Поделиться через


Answer to the most recent T-SQL challenge

The simplest rule-compliant solution to the employee-mentor challenge I recently posted is to change the loop such that it iterates through the relationships at more than one speed.  Making no other changes to clean up the code, something like this would do:

 

CREATE PROC ListMentors(@LastEmpIdAdded int) as

DECLARE @i int

DECLARE @j int

SELECT @i = @LastEmpIdAdded -- ID of last employee added (known in advance)

PRINT 'Employee: '+CAST(@i AS varchar(10))

SELECT  @i = dbo.Mentor(@i)

PRINT 'Mentor: '+CAST(@i AS varchar(10))

SELECT @j = dbo.Mentor(@i)

WHILE (@i IS NOT NULL)

BEGIN

      PRINT 'Employee: '+CAST(@i AS varchar(10))

      SELECT @i = dbo.Mentor(@i)

      PRINT 'Mentor: '+CAST(@i AS varchar(10))

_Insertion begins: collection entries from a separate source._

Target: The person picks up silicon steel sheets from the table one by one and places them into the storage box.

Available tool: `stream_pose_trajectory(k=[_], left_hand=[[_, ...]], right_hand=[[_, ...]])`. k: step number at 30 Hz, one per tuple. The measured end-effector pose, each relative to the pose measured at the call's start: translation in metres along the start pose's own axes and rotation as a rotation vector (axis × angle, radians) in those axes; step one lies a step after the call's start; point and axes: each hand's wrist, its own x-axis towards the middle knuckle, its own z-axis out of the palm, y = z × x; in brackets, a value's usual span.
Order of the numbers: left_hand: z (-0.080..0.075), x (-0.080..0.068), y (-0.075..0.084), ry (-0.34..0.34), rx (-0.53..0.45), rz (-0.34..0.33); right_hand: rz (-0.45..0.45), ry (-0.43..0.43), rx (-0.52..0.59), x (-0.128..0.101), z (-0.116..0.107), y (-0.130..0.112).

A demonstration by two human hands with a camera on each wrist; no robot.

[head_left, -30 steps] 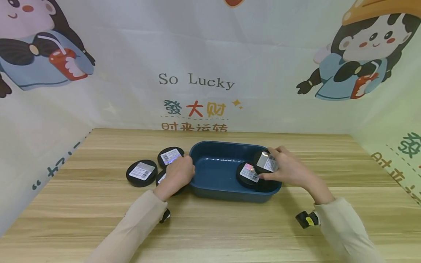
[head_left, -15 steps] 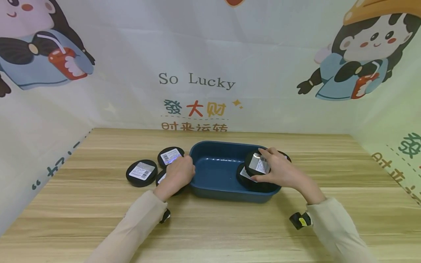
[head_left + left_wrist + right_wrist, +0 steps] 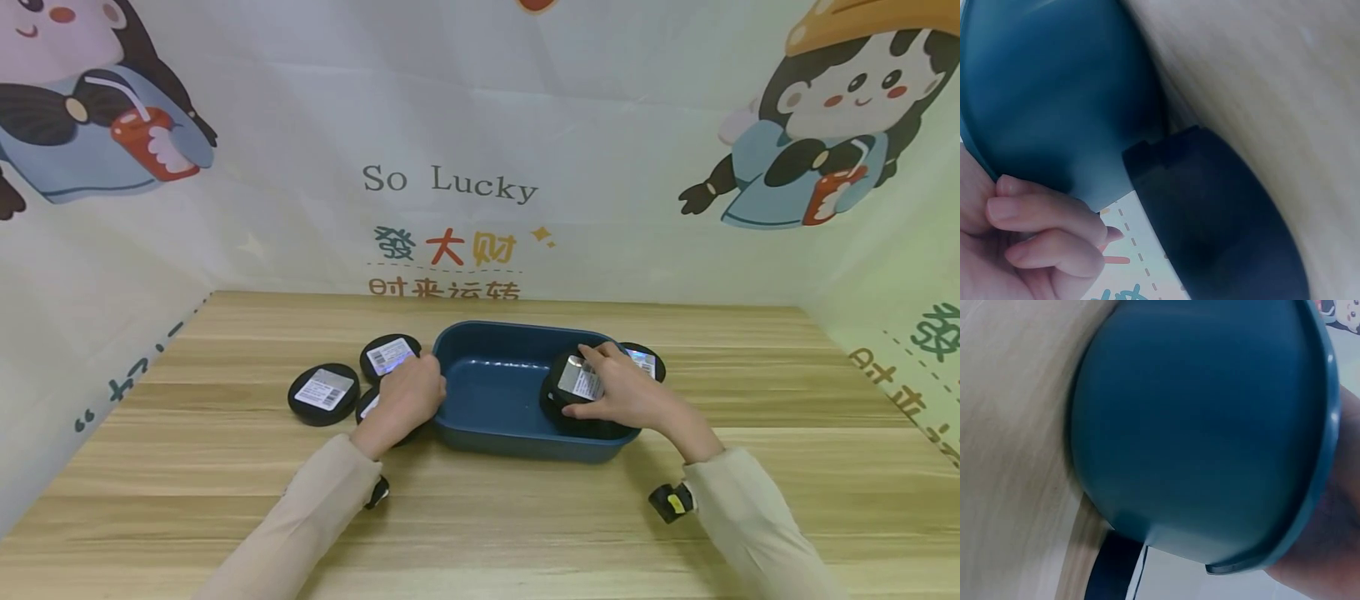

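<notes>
A blue rectangular basin [image 3: 491, 392] stands on the table. At its left end, my left hand [image 3: 405, 396] grips the rim; in the left wrist view the fingers [image 3: 1054, 219] are curled beside the basin's wall. My right hand [image 3: 626, 392] reaches over the right end and holds a black round disc [image 3: 580, 379] with a silver-white label, thumb and fingers on its edge. That disc sits low inside the basin, above another black disc [image 3: 558, 417] that is mostly covered. The right wrist view shows the basin's outer wall [image 3: 1197, 437], hiding the held disc.
Several black labelled discs lie left of the basin: one at far left [image 3: 324, 394], one behind [image 3: 390, 357], and one partly under my left hand [image 3: 367, 404]. Another disc [image 3: 643, 360] lies just beyond the basin's right end. A printed cloth [image 3: 450, 125] hangs behind the table.
My right hand has moved left and down into the basin with the disc, over the disc lying there. The disc beyond the right end has come into sight. My left hand stays put.
</notes>
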Motion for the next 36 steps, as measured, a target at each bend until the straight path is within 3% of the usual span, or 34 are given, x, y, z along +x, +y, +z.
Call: stream_pose_trajectory(k=[36], left_hand=[[0.0, 0.0, 0.001, -0.02, -0.004, -0.023]], right_hand=[[0.027, -0.088, -0.015, 0.011, 0.011, 0.001]])
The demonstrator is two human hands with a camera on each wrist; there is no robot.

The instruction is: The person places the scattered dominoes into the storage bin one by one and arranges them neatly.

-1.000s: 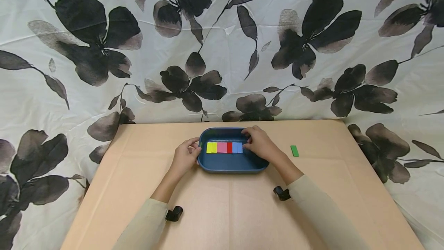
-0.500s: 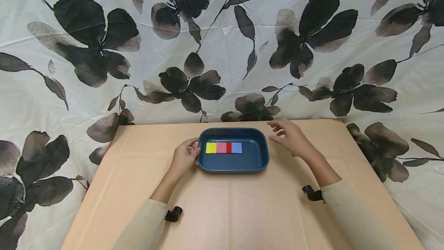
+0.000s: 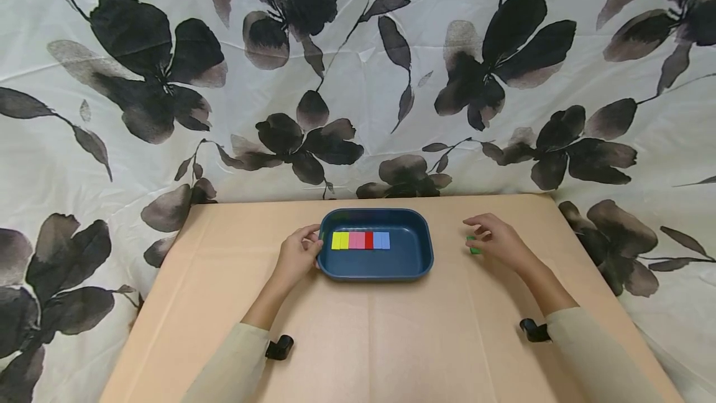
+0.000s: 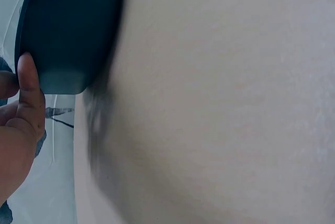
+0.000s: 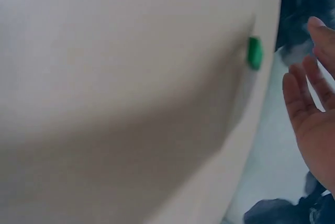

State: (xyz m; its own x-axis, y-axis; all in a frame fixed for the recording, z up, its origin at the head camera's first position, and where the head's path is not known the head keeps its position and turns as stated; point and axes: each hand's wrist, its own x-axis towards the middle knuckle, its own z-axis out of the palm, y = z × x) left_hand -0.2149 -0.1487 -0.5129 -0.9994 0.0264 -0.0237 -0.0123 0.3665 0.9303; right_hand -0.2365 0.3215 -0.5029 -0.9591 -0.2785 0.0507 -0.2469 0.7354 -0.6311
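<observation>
A dark blue tray (image 3: 397, 268) lies on the table, holding one row of small tiles: yellow (image 3: 339, 240), pink (image 3: 356, 240), red (image 3: 369, 240) and light blue (image 3: 381, 240). My left hand (image 3: 296, 254) pinches the tray's left end. In the left wrist view its thumb (image 4: 29, 75) lies against the tray wall (image 4: 73, 35), with other fingers behind the rim. To the right of the tray, my right hand (image 3: 503, 246) hovers over a green tile (image 3: 475, 250), which it partly covers. The right wrist view shows its fingers (image 5: 297, 90) extended, apart from the green tile (image 5: 254, 53).
The light wooden-toned table (image 3: 358, 341) ends at the back against a white cloth (image 3: 369, 79) with dark flower prints. A small black wrist camera (image 3: 279, 347) sits at the left cuff and another black wrist camera (image 3: 534, 330) at the right.
My right hand has left the tiles at the row's right end and moved right, out of the tray, to above the green tile. The left hand and tray have stayed in place.
</observation>
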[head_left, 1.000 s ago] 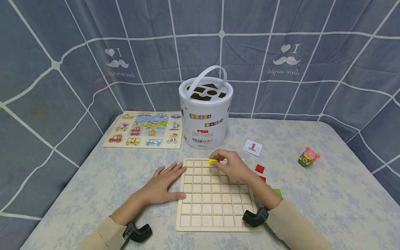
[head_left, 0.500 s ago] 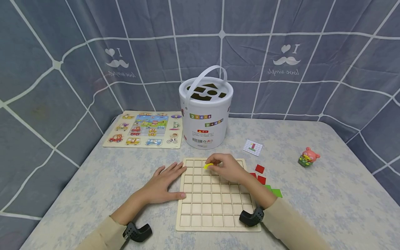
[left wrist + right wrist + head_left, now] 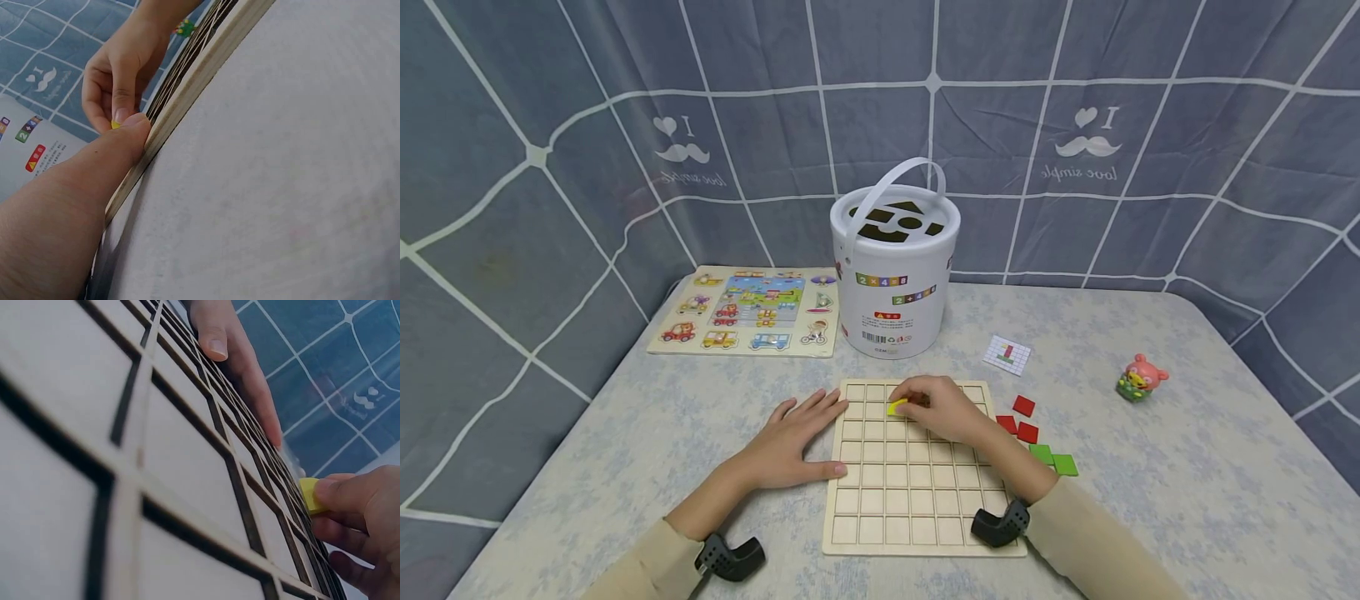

      SELECT @j = dbo.Mentor(dbo.Mentor(@j))

      IF (@i=@j)

      BEGIN

            PRINT 'List is corrupt'

            BREAK

      END

END

The type of list corruption the challenge presented was a loop.  Due to a bug in the app that updated the list when an employee left the company, a circular relationship was being introduced between an employee and his mentors.  This caused ListMentors to find itself trapped in an infinite loop.  

 

If there is indeed a circular relationship in the list, having two iterators that walk it at different speeds will cause them to collide at some point.  Thus, the code prints a message and exits the loop when @i and @j equal one another.

 

You’ll recall that I made the challenge off-limits to MS people.  In addition to the reason I stated, this is also because the puzzle is a variation on a question that’s commonly used in Microsoft interviews.  If you search the net for “Microsoft interview questions” and “circular linked list,” you’ll find it.  I explicitly avoided referring to the relationships as a “list” and the corruption as “circular” in the original post because I wanted to see whether anyone would figure out that the data structure being described was really a singly-linked list, and I wanted people to think a bit rather than merely grabbing an answer off the net.

 

Of course, the challenge for me in porting this puzzle to T-SQL is that SQL has the ability to “walk” the list without needing the references between the nodes.  That’s not true of a linked list.  Good ol’ SELECT, coupled with an aggregate or two, makes short work out of problems like this.  That's why I made set-oriented approaches and variations on COUNT() off-limits.

 

As for who was first with a solution that met all the criteria, that would be Oleg K.  Scan the comments for the challenge, and you’ll find his solution.

 

This is a good example of where knowledge of other languages and the common techniques used to solve problems with them comes in handy with T-SQL. 

 

Exercise for the curious:  If I do away with rules 3-5, what’s the shortest solution to the problem you can come up with?  (Remember that you can use techniques specific to SQL Server 2005.)

Comments

  • Anonymous
    February 12, 2006
    That's why I hate simple solutions :-)
    They are so obvious that you miss them.
  • Anonymous
    February 13, 2006
    Out of curiosity, and while is wasn't the best solution, on what criteria did my solution fail on?  It was recorded before Oleg K's solution.  
  • Anonymous
    February 13, 2006
    The comment has been removed
  • Anonymous
    February 13, 2006
    Good puzzle. Funny how difficult it was to leave a set-based frame of mind.
    And I learned an algorithm, thank you.
    Appreciate your efforts!

    rockmoose
  • Anonymous
    February 13, 2006
    Ouch, I didn't get that subtle hint :-(
  • Anonymous
    February 15, 2006
    The crow is crunchy, thank you very much. Dangit.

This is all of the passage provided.